Is 35, 1-6.10 ; Ps 146, 7-10 ; Jc 5, 7-10 ; Mt 11, 2-11

 

La joie à laquelle nous sommes invités en ce 3ème dimanche de l’Avent, est la joie d’une rencontre, la joie d’une venue. « Ne craignez pas voici votre Dieu,…il vient lui-même et va vous sauver » . Le prophète annonce les signes de cette venue, et Jésus les réalise en réponse à la demande de Jean le Baptiste : « Devons-nous en attendre un autre ? » .
La venue de Dieu a pour effet la vue, « les aveugles voient », c’est-à-dire la transformation de notre regard sur le monde qui nous entoure, la transformation de notre regard sur la valeur de la vie et de l’humain. Dieu nous fait voir par son propre regard : « Dieu regarda et cela est bon », petit refrain de la Genèse. Qui dit transformation de notre regard, dit transformation de notre cœur, de notre intelligence et de nos intentions : « Heureux les cœurs purs, ils verront Dieu » .
Cette venue de Dieu a encore pour effet la transformation de notre écoute, « les sourds entendent ». L’écoute d’une parole qui nous enseigne les chemins de la vie, une parole qui nous enseigne « ce que l’œil n’a pas vu, ce que l’oreille n’a pas entendu, et ce qui n’est pas monté au cœur de l’homme » . Une parole que Dieu a préparée pour ceux qui l’aiment. Ecoute d’une parole qui nous entraine sur les chemins de la vie en faisant corps avec nous.

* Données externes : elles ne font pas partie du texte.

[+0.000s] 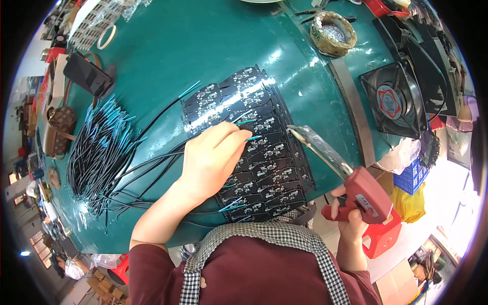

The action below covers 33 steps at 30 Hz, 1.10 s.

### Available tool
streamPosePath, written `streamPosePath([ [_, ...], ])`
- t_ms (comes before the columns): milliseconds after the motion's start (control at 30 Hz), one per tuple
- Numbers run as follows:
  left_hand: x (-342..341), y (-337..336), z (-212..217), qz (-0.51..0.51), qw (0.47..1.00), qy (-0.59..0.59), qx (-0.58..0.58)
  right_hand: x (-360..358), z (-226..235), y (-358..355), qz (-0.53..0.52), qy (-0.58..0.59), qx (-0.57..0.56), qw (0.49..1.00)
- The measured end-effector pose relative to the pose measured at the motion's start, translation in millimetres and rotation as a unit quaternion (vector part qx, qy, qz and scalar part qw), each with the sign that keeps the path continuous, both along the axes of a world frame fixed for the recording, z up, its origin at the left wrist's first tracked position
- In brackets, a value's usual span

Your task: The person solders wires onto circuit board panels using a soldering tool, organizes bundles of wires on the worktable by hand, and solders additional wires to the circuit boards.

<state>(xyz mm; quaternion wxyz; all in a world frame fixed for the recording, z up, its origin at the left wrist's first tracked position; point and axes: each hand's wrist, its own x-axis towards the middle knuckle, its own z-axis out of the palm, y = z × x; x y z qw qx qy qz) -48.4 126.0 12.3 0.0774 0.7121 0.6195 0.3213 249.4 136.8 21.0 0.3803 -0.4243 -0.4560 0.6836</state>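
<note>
My left hand [209, 158] is above a black panel of small circuit boards [269, 190]. Its thumb and fingertips pinch a black cable, whose teal wire end [254, 138] sticks out over the boards. To the right of the panel, my right hand [353, 226] grips the handle of a red soldering gun [370, 195]. The gun's long metal tip points up and left, near the panel's right edge and apart from the wire end. Several cables lie across the panel's left part. They run from a large bundle of black cables [96, 162] with blue ends.
A phone [87, 75] rests at the back left, above a brown bag [62, 127]. On the right stand a black fan [391, 99], a long metal bar [353, 112] and a crusted round pot [333, 34]. A red stool [382, 236] is beside the green table [178, 40].
</note>
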Motion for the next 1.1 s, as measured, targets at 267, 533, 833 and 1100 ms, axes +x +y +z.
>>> streamPosePath([
  [267,9.7,-6.1,-10.1,-0.023,0.995,-0.067,-0.068,-5.2,-3.9,4.2,0.05,0.018,-0.062,0.997],
  [533,9.4,-0.4,-14.0,0.013,0.997,-0.075,-0.002,-9.3,-3.7,3.4,0.041,-0.012,-0.074,0.996],
  [833,8.5,-2.4,-18.3,-0.076,0.992,0.086,0.053,-13.5,-4.4,5.0,0.054,-0.056,-0.048,0.996],
  [1100,10.3,-2.4,-15.4,-0.083,0.989,0.113,0.037,-2.5,-10.1,0.7,0.055,-0.017,-0.1,0.993],
])
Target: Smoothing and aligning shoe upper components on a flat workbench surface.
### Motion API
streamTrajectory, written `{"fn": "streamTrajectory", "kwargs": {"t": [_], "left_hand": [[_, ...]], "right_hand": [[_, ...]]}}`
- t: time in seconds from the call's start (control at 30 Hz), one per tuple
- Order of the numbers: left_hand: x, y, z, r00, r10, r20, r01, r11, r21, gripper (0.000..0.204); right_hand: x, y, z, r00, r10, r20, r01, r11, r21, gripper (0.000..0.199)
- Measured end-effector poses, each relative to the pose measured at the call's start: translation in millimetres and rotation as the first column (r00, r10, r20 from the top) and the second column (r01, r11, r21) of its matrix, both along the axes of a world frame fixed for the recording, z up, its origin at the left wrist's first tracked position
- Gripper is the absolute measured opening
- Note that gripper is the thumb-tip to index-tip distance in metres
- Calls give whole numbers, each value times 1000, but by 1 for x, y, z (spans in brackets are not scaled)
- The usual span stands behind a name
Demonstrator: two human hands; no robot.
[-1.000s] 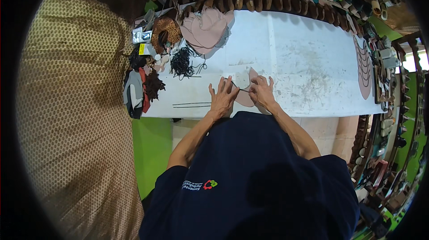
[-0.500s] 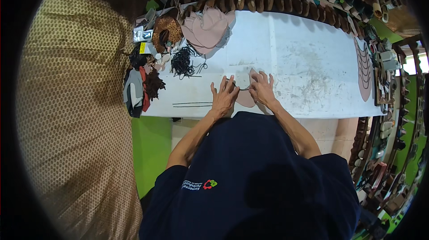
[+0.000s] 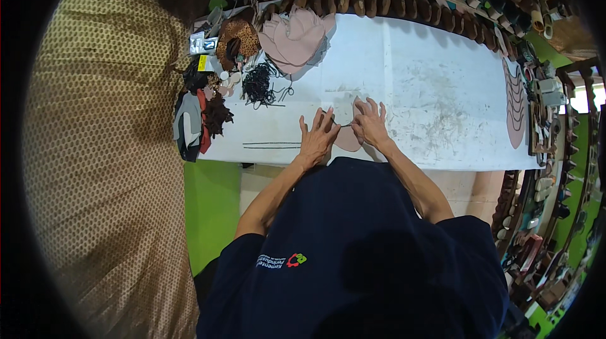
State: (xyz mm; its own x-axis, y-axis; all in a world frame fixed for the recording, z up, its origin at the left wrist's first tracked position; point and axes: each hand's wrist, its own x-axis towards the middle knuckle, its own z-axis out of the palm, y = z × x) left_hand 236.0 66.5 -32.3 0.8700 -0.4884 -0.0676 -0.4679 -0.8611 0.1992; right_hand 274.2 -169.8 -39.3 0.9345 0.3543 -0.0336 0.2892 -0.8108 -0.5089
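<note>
A short dark cord lies across a pink insole-shaped piece near the front edge of the white table. My left hand pinches the cord's left part between thumb and fingers, its other fingers raised. From the right, my right hand pinches the cord's other end and covers part of the pink piece. The fingertips hide where the cord meets the surface. Two straight dark cords lie side by side left of my left hand. Beyond them is a tangled heap of black cords.
Stacked pink pieces lie at the back left, beside leopard-print material and dark scraps. At the table's right end is a pink piece with wavy dark lines. Shoe racks line the back and right.
Both hands stay almost in the same place, still on the cord. The surroundings shift slightly with a small movement of the view.
</note>
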Motion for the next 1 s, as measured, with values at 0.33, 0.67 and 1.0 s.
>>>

Comme le dit si bien st Irénée, une parole, qui pleine de l’Esprit de Dieu, nous ‘plasme’, nous modèle, nous crée, en nous rejoignant dans les moindre fibres de notre humanité, dans nos questionnements, nos désirs, nos rêves, nos joies et nos peines.

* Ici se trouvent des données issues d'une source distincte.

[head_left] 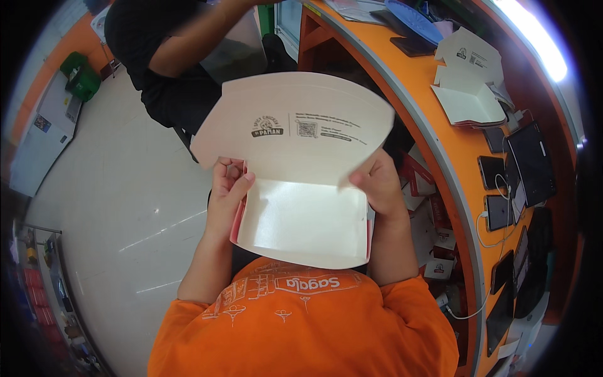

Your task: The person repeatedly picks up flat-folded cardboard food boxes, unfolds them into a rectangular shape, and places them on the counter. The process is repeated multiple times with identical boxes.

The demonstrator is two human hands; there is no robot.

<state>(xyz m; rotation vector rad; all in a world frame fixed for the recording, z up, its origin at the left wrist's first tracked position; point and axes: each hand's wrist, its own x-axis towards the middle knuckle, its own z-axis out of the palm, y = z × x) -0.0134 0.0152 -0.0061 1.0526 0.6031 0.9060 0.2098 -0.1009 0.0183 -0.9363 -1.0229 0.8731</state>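
Head view, looking down past an orange shirt. Both hands hold a white paperboard food box in front of the chest, above the pale floor. Left hand grips the box's left wall, fingers curled over the red-edged rim, thumb on the inside. Right hand grips the right wall and pinches the lower right corner of the lid flap, which stands raised and open, curved, with dark print on its face. Box interior is plain white. To the right runs a curved orange table carrying a stack of similar open white boxes, several dark phones with white cables, and a dark tablet. Another person in a black shirt stands at upper left, well apart from the box.
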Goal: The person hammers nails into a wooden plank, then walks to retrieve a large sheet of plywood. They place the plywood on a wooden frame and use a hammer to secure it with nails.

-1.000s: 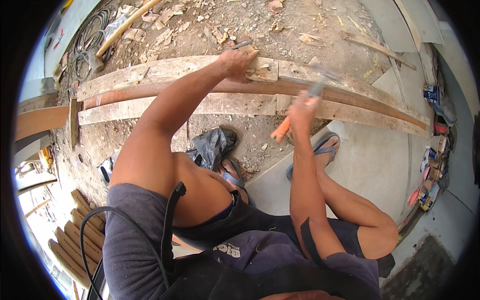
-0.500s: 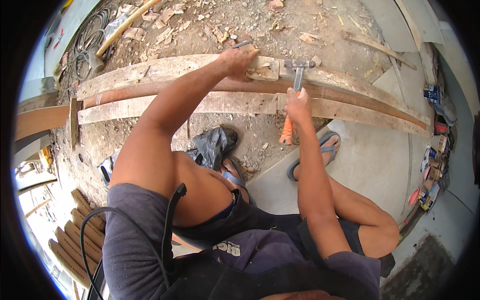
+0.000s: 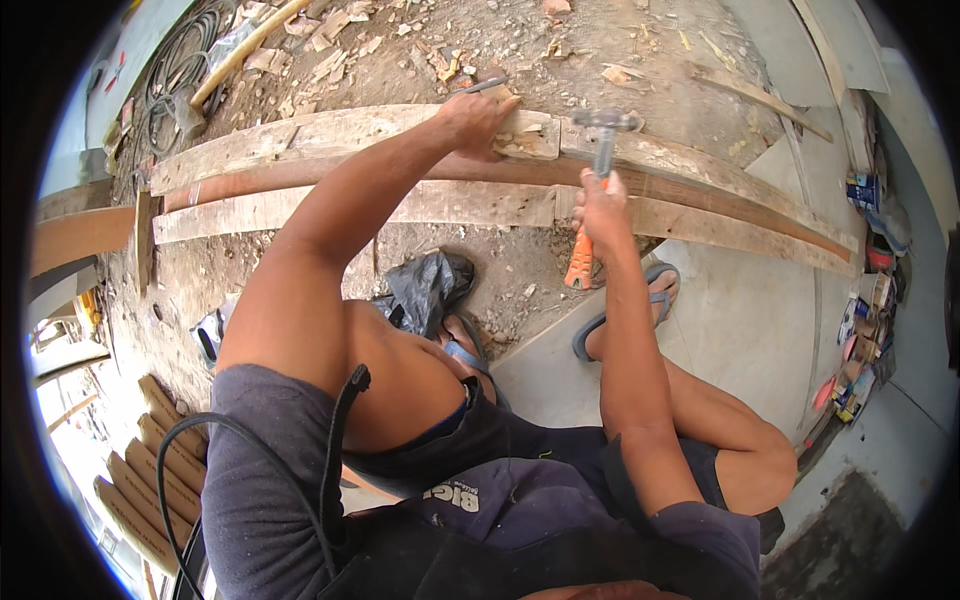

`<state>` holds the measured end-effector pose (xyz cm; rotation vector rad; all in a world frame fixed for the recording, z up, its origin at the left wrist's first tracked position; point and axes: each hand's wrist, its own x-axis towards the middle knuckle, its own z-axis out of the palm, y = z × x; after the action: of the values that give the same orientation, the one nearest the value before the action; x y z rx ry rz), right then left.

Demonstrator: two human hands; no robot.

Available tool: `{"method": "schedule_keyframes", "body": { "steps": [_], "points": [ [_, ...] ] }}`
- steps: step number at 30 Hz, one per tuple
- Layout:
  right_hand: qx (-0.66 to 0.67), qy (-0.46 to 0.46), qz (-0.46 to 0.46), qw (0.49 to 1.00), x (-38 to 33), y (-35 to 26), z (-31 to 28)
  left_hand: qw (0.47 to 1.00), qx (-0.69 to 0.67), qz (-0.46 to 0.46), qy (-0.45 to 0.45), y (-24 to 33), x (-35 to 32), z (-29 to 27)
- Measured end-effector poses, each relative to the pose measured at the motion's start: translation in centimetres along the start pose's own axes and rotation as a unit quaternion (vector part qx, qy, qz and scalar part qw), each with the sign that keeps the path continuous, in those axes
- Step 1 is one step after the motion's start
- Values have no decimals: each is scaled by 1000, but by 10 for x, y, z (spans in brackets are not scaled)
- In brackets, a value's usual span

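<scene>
My right hand (image 3: 603,208) is wrapped round a hammer (image 3: 580,262) with an orange grip. Its metal head, smeared by motion, is over the far wooden plank (image 3: 690,155), to the right of my left hand. At the plank's far edge, my left hand (image 3: 474,124) is closed on a thin dark bar (image 3: 490,86), whose exact kind I cannot make out. A small pale wood piece (image 3: 507,101) shows by its fingers. The near plank (image 3: 450,203) runs parallel to the far one, with a reddish-brown timber (image 3: 330,178) between them.
Wood chips (image 3: 330,68) and rubble litter the dirt beyond the planks. A long-handled mallet (image 3: 188,115) and coiled hose (image 3: 165,85) lie at far left. A black plastic bag (image 3: 430,290) lies near my foot. Paint cans and small containers (image 3: 865,355) line the right wall.
The hammer and my right hand have shifted slightly up and to the right, and the hammer head is now blurred. My left hand stays in nearly the same place.
</scene>
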<state>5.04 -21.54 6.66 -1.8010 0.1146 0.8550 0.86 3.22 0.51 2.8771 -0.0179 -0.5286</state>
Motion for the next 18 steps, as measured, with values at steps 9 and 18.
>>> {"method": "schedule_keyframes", "body": {
  "steps": [9, 18],
  "points": [
    [-83, 142, -108, 981, 23, 32, -4, 1000, 13, 6, -6, 4, 6, -5],
    [204, 206, -142, 947, -17, -26, -8, 1000, 10, -8, -22, 2, -1, -8]
  ]
}}
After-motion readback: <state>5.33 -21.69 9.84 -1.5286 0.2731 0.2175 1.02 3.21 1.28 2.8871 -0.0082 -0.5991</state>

Sur la montagne de la transfiguration la voix du Père s’est faite entendre : « Celui-ci est mon Fils bien-aimé écoutez-le » . Dans cette écoute nous devenons des ‘bien-aimés’.

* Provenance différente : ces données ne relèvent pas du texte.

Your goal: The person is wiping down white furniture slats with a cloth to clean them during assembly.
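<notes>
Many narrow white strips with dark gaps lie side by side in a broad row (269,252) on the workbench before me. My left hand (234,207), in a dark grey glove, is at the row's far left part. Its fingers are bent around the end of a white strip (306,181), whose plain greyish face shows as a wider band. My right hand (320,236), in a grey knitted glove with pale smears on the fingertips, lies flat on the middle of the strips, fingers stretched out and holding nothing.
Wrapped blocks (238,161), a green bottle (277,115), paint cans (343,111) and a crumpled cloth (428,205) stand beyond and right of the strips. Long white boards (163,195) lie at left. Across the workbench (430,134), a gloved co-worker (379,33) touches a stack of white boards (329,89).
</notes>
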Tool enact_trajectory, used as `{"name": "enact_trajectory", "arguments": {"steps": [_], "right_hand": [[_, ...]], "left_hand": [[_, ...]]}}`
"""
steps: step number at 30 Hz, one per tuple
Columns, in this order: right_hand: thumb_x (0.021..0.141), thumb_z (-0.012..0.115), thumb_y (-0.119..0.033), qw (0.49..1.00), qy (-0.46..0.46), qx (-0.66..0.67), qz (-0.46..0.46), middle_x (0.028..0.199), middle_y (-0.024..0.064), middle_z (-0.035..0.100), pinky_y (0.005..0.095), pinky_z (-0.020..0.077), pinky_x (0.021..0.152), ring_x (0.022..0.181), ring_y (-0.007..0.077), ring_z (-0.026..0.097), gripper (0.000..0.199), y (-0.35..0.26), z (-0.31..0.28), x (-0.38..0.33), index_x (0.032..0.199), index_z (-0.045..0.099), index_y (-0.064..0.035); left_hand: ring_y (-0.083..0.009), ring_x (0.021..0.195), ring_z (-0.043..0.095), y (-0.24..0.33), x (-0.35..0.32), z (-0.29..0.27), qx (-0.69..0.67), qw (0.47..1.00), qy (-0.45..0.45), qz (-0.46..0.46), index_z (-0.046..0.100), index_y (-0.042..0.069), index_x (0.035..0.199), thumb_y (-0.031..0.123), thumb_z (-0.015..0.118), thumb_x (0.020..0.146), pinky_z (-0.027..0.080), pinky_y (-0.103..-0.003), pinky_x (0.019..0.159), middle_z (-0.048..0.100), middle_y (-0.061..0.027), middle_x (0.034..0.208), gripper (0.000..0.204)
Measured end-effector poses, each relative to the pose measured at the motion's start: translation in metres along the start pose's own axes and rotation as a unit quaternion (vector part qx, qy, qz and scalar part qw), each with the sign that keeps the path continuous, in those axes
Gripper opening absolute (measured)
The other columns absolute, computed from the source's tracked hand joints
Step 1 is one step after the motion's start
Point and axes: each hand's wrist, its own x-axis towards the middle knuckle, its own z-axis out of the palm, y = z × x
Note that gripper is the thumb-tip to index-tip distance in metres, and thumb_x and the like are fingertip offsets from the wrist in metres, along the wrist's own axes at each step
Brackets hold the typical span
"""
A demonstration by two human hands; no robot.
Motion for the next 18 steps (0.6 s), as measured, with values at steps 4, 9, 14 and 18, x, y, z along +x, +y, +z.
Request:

Cette connaissance qui transforme notre regard, notre écoute et notre cœur, rectifie notre marche, nos conduites de vie, elle nous entraine dans les œuvres de justice, de miséricorde et de bienveillance. « Soyez ainsi les fils de votre Père qui est aux cieux ».

Le paradoxe que soulignent nos textes, c’est que cette joie annoncée, cette joie de la rencontre, passe par le désert. Le désert apparaît comme un incontournable, voire une nécessité pour que le Seigneur se manifeste. C’est au désert et à la terre de la soif que le prophète annonce la joie et la fécondité.
« Qu’êtes-vous allés voir au désert, dit Jésus en parlant de Jean le Baptiste,…bien plus qu’un prophète, un messager envoyé en avant de moi pour préparer mes chemins, ma venue » .
Dans le projet monastique le désert fait partie intégrante de la forme de vie et du chemin spirituel. Tout comme pour le peuple de l’exode, ou pour Jean le Baptiste, ou comme Jésus au désert, le désert ouvre à une filiation confiante, libre et aimante. « Je la conduirai au désert et je parlerai à son cœur » nous dit le prophète Osée . Comme nous le dit le lérinnien St Eucher, au désert l’âme devient libre de dialoguer avec son Epoux, le Christ, nouvel Adam. Ce n’est pas réservé aux moines, c’est la marque de toute vie chrétienne authentique. C’est que le désert désigne en fait la séparation de tout ce qui aliène l’homme, ses assurances trompeuses qui lui donnent l’illusion d’exister ; la vanité du pouvoir, du culte de soi, la convoitise incessante de la possession, avec les frustrations que tout cela occasionne, car c’est le lieu de profondes injustices, de violences, d’exclusion et d’aveuglement, illusion d’exister qu’à travers ce que l’on peut maîtriser, posséder. La parole de Dieu, en quelque sorte nous dépossède pour nous faire entrer dans la connaissance de l’amour gratuit et du don, pour ouvrir nos yeux et nos oreilles sur l’existence de l’autre, de cet Autre qui nous habite et qui sans cesse vient à nous avec sa puissance de vie et d’amour, et des autres qui sont nos frères et sœurs en humanité, et dans lesquels nous pouvons nous reconnaître avec tout le mystère qui nous habite et qui est le lieu d’une évangélisation, de la mise en œuvre d’une ‘Bonne Nouvelle’.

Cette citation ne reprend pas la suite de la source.